#### YOUR OBJECTIVE:
Copy every line of the data in which the word "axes" occurs.

#### INFORMATION SUPPLIED:
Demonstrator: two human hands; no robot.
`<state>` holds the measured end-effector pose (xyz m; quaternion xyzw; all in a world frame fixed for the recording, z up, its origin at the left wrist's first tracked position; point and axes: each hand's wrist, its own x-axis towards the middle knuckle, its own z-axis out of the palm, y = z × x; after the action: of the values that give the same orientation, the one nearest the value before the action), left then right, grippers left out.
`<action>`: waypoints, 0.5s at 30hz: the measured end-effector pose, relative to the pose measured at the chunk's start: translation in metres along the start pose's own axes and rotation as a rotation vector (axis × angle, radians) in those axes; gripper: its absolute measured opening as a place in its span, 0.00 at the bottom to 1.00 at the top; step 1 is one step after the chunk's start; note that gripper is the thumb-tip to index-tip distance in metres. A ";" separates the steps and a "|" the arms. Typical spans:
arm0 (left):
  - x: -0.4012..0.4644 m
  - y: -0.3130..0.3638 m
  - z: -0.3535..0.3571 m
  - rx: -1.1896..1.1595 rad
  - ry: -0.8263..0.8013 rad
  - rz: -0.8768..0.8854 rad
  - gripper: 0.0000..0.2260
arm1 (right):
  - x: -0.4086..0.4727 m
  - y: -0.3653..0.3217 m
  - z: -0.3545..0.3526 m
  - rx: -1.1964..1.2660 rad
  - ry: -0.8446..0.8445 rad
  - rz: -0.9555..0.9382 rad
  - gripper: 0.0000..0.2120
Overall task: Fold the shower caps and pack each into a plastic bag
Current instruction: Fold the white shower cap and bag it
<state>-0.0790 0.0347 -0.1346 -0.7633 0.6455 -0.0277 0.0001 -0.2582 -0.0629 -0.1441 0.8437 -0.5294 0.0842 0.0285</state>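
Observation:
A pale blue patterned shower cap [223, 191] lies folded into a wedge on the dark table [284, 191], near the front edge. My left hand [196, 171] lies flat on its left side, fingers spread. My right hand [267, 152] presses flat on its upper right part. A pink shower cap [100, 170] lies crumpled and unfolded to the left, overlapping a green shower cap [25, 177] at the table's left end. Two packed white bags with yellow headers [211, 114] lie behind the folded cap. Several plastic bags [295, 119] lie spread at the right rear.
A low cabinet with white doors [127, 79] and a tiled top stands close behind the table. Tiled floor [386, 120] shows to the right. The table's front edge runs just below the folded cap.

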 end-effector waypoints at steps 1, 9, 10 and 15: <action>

#### RESULT OF THIS TASK:
`<state>` holds the measured end-effector pose (xyz m; quaternion xyzw; all in a world frame fixed for the recording, z up, its origin at the left wrist's first tracked position; point and axes: each hand's wrist, its own x-axis towards the middle knuckle, its own z-axis out of the palm, y = z × x; after the action: of the values that give the same orientation, the one nearest the value before the action), left then right, grippers left out.
`<action>`: waypoints, 0.5s at 30hz: the measured end-effector pose, relative to the pose measured at the chunk's start: translation in metres along the start pose's own axes and rotation as a rotation vector (axis × angle, radians) in those axes; gripper: its absolute measured opening as a place in its span, 0.00 at the bottom to 1.00 at the top; step 1 is one step after the chunk's start; note that gripper is the thumb-tip to index-tip distance in metres. A ";" separates the steps and a "|" the arms. Typical spans:

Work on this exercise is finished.